DATASET EXCERPTS Block Start

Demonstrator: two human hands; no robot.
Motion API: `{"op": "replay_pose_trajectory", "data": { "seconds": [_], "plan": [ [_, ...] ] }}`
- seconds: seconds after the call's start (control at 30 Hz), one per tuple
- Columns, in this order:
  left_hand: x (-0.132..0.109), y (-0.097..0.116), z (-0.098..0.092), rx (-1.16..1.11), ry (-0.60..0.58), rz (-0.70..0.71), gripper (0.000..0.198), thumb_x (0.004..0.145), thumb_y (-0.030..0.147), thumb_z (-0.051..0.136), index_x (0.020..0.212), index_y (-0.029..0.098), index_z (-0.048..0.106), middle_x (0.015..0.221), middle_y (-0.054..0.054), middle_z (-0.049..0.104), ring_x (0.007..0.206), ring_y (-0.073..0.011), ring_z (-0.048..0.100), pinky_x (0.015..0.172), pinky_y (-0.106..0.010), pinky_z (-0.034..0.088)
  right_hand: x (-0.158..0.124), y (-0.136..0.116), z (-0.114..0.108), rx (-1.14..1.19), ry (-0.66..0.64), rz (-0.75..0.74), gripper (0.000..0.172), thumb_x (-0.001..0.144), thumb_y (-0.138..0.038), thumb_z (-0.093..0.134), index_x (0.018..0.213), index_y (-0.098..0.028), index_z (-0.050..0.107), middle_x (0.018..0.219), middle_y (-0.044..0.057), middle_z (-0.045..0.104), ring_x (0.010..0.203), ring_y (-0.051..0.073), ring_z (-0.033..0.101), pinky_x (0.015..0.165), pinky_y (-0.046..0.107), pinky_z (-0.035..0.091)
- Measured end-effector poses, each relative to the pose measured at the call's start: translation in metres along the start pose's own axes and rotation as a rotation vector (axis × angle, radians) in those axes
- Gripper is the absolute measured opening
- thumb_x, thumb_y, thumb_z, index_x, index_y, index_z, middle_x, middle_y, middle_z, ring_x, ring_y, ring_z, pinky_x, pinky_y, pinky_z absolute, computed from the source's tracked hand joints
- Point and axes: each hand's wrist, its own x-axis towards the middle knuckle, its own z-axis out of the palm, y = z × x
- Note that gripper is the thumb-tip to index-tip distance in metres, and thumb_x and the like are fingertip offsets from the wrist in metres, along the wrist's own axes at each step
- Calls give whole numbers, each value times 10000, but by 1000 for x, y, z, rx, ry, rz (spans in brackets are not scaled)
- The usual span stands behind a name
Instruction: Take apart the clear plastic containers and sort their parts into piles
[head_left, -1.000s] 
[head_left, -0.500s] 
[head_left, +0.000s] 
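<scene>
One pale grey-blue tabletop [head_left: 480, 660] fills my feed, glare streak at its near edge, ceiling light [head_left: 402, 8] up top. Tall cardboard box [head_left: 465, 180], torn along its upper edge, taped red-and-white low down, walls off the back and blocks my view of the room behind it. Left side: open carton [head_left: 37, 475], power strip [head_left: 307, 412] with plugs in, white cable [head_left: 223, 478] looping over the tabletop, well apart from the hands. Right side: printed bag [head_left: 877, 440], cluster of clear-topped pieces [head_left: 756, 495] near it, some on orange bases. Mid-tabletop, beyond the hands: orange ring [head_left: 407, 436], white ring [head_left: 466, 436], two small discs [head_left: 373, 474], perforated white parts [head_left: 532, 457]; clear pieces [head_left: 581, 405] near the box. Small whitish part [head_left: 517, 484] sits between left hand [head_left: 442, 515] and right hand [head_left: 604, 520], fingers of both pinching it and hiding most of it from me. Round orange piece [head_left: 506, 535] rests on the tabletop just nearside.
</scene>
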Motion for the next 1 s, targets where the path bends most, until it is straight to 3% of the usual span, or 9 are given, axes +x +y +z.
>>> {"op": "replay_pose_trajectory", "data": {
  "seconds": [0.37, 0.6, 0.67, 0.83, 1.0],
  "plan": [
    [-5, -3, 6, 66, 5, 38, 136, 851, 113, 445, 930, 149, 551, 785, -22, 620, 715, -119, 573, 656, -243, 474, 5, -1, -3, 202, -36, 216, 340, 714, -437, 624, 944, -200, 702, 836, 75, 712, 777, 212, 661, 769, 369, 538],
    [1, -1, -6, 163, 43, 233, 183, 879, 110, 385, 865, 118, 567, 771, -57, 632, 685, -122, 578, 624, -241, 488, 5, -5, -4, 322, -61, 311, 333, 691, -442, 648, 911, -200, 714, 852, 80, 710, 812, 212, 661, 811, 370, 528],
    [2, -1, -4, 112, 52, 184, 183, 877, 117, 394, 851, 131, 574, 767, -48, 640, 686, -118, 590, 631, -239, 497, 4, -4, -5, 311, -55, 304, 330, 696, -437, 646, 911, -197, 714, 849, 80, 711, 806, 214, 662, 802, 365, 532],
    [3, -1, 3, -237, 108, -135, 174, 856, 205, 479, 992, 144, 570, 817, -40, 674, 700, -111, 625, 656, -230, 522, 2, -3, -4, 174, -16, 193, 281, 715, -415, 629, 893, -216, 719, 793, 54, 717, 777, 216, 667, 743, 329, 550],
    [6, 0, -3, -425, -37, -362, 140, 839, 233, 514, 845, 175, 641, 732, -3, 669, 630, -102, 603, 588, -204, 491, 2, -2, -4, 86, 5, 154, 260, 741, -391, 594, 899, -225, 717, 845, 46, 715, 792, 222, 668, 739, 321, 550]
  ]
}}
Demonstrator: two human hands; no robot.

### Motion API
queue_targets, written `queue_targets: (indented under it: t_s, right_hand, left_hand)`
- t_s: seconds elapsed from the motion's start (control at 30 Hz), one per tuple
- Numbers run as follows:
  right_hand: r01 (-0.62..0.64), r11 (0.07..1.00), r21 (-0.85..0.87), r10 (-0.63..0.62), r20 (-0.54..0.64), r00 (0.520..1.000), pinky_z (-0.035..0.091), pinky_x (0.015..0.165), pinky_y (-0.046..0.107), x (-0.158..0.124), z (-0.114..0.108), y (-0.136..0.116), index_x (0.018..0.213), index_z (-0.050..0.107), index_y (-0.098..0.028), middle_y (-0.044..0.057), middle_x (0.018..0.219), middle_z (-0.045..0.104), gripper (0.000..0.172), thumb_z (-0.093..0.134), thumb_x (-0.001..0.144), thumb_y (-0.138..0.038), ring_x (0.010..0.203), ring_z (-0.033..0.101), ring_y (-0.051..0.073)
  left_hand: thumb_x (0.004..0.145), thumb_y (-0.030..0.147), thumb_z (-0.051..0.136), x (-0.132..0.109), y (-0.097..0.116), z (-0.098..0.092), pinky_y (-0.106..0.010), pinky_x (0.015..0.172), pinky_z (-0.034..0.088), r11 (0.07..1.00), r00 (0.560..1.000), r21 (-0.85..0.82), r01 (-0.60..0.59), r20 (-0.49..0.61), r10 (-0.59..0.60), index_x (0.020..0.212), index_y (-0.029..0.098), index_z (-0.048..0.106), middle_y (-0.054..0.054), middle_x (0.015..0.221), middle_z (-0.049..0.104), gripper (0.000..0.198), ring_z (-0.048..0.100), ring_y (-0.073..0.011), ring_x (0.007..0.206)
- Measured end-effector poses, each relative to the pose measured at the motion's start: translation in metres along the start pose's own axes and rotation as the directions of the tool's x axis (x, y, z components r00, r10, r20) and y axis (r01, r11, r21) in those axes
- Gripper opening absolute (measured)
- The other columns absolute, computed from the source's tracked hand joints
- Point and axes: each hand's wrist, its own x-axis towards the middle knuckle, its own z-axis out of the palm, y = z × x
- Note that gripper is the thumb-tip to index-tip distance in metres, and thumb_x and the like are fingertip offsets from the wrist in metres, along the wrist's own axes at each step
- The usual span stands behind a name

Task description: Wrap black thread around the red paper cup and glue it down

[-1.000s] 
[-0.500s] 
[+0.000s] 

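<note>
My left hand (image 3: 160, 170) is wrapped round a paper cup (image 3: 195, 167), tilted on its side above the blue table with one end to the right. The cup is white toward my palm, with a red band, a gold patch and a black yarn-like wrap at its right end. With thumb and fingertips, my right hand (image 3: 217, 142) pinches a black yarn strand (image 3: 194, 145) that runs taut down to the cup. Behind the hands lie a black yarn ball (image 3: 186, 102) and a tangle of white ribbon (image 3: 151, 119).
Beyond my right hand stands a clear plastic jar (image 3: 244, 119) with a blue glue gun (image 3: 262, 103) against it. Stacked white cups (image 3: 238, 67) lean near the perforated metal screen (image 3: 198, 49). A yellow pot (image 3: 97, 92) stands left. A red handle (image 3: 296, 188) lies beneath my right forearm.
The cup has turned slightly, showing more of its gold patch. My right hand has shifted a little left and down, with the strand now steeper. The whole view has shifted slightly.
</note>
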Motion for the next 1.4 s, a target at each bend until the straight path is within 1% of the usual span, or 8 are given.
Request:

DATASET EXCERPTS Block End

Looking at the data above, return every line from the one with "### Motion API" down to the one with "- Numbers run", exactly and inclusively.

ANSWER SPACE
### Motion API
queue_targets, written `queue_targets: (indented under it: t_s, right_hand, left_hand)`
- t_s: seconds elapsed from the motion's start (control at 30 Hz), one per tuple
- Numbers run as follows:

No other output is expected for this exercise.